§ WORK REQUEST:
What is the number of lines in this data that contain the word "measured"? Give the number alone.

§ DATASET RECORDS:
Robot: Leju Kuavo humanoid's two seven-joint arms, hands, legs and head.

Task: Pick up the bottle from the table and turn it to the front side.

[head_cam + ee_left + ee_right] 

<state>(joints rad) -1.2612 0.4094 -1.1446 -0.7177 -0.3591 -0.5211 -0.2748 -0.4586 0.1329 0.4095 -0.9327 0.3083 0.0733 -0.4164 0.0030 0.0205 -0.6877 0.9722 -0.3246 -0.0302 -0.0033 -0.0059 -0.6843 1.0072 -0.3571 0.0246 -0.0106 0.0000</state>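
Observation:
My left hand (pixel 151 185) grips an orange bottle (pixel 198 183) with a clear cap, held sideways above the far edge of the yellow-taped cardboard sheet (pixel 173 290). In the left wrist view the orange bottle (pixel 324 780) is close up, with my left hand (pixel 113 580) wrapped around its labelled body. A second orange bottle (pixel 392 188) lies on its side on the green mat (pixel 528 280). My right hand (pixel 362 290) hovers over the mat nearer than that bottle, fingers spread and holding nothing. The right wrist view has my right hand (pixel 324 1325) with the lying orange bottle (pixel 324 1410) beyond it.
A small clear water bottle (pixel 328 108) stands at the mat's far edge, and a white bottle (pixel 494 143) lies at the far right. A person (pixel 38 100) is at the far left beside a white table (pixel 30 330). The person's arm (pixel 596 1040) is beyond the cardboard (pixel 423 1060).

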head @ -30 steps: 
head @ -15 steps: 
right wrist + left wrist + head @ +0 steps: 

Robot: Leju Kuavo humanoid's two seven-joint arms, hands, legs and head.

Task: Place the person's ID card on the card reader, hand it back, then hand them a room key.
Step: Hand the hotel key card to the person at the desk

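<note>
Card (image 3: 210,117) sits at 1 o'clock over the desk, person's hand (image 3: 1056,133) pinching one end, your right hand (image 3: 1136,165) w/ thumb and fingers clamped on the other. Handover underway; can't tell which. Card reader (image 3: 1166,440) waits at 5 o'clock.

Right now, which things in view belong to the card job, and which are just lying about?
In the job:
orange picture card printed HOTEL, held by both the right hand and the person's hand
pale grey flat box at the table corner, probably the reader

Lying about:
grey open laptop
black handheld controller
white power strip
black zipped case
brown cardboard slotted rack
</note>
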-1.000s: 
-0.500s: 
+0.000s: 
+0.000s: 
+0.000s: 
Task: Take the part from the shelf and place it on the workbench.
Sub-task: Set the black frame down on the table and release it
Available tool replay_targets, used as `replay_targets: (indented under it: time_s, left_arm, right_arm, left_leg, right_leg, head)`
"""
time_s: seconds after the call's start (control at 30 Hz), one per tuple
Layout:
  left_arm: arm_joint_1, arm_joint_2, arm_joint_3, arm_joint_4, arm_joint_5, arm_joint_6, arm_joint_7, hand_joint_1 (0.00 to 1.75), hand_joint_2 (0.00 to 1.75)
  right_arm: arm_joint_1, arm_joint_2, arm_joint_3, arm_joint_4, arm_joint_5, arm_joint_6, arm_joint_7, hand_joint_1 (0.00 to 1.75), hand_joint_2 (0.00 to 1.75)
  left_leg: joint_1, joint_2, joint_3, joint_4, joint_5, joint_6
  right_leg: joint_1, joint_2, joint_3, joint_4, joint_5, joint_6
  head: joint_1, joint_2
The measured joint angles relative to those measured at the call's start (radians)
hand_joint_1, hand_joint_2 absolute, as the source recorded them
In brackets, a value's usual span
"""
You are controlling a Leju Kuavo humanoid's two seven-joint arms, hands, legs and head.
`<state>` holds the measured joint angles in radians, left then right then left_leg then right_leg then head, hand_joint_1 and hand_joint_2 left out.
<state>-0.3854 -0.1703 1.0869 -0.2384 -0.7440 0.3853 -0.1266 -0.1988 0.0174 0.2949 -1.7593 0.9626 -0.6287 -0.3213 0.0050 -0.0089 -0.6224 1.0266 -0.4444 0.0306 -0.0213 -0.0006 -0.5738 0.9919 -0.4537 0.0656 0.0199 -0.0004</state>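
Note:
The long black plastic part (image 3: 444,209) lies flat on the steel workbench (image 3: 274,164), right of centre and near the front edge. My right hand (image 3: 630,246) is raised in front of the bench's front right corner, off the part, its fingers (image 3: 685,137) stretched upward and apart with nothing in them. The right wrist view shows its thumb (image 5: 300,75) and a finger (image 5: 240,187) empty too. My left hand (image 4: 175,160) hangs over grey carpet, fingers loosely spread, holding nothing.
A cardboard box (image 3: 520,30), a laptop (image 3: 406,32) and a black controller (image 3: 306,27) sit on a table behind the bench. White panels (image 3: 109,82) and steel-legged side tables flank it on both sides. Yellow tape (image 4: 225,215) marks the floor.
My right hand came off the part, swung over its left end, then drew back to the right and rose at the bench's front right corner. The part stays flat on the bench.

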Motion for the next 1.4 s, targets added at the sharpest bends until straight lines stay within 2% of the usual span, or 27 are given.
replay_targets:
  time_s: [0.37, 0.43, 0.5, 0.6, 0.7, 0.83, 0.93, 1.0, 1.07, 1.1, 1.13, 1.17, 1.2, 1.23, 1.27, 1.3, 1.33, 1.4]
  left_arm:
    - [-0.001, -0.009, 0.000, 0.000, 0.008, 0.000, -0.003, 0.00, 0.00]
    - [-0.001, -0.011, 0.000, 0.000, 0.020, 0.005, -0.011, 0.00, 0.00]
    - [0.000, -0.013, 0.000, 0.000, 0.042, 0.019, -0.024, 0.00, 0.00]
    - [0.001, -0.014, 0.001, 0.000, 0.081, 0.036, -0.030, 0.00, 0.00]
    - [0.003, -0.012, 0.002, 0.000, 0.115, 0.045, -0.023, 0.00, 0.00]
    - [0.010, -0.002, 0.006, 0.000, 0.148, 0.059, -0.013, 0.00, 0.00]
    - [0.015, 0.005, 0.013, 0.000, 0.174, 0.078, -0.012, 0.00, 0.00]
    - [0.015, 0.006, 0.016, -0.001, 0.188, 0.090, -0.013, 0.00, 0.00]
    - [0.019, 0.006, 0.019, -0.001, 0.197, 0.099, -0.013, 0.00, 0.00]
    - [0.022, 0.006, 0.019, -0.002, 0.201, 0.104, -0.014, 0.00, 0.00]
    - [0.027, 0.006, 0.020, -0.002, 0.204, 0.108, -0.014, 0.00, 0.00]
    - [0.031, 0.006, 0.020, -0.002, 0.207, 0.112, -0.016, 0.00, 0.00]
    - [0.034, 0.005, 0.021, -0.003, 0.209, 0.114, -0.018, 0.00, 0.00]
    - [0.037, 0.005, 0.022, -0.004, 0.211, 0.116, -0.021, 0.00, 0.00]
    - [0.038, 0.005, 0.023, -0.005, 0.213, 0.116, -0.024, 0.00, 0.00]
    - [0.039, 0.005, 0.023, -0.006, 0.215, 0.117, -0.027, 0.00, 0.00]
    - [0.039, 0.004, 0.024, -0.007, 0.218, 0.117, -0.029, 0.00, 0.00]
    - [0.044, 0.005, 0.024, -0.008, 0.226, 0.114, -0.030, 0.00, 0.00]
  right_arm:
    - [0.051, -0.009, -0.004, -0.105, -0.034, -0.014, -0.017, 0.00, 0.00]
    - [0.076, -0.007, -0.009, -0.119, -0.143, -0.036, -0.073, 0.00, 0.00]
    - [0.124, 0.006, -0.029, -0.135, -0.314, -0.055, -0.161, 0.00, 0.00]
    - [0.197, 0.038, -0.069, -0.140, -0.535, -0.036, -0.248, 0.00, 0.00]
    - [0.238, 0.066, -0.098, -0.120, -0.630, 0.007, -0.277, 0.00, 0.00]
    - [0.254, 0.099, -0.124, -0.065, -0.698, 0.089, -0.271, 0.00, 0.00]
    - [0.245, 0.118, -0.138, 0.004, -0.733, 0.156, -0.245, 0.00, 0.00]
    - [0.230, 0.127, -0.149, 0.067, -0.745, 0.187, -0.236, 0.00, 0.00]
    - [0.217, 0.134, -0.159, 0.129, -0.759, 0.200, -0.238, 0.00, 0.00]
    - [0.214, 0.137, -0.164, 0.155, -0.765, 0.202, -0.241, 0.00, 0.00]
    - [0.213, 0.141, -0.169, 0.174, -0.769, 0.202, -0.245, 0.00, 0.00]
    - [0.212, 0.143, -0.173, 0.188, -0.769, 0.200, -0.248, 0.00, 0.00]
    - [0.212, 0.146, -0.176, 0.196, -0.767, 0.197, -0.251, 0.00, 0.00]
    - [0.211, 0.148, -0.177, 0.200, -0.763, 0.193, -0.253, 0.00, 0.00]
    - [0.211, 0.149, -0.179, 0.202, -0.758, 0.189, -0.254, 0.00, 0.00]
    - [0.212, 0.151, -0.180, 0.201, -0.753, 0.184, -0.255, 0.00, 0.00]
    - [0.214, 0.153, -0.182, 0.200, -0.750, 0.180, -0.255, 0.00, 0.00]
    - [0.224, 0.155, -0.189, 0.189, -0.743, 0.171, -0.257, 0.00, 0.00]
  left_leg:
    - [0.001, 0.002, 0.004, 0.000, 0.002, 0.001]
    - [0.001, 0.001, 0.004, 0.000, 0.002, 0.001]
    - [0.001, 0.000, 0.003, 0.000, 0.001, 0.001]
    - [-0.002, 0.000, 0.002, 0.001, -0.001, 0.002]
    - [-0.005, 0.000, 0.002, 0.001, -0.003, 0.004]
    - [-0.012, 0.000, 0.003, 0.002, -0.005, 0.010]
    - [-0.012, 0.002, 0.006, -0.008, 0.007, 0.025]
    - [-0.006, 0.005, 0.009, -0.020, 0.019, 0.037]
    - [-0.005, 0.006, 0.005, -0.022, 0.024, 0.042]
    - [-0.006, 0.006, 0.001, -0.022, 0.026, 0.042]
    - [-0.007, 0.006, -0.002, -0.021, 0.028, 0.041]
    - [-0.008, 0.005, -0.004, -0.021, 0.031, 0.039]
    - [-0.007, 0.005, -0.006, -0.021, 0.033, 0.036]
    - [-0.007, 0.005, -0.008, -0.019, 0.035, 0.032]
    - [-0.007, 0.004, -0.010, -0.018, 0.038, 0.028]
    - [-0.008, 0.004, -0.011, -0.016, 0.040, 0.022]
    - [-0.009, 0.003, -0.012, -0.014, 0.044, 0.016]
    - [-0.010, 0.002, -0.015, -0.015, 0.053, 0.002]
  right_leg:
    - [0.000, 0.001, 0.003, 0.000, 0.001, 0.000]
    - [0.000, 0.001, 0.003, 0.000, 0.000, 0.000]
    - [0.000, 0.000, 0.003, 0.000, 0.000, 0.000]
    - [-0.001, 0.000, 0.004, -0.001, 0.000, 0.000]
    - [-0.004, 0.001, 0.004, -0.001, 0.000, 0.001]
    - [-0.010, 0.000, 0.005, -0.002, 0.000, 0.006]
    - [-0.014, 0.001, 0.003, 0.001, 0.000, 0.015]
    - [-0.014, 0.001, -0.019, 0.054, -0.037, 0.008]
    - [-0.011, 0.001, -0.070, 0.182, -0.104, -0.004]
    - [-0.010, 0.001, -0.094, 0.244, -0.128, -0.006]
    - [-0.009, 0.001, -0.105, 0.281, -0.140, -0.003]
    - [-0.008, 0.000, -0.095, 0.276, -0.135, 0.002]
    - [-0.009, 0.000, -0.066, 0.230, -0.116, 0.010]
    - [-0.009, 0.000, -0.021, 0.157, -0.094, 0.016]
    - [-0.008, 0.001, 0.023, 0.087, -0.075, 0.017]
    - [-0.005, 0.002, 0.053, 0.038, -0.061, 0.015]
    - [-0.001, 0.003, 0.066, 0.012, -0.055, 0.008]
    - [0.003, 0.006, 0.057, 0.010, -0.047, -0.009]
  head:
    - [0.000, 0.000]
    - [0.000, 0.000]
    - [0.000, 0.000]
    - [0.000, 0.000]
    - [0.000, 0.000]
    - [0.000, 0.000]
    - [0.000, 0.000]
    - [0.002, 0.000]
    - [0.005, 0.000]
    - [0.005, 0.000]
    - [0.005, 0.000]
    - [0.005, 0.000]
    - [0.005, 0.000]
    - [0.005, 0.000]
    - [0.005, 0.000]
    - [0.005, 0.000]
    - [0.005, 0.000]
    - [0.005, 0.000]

§ RESPONSE TO THIS TASK:
2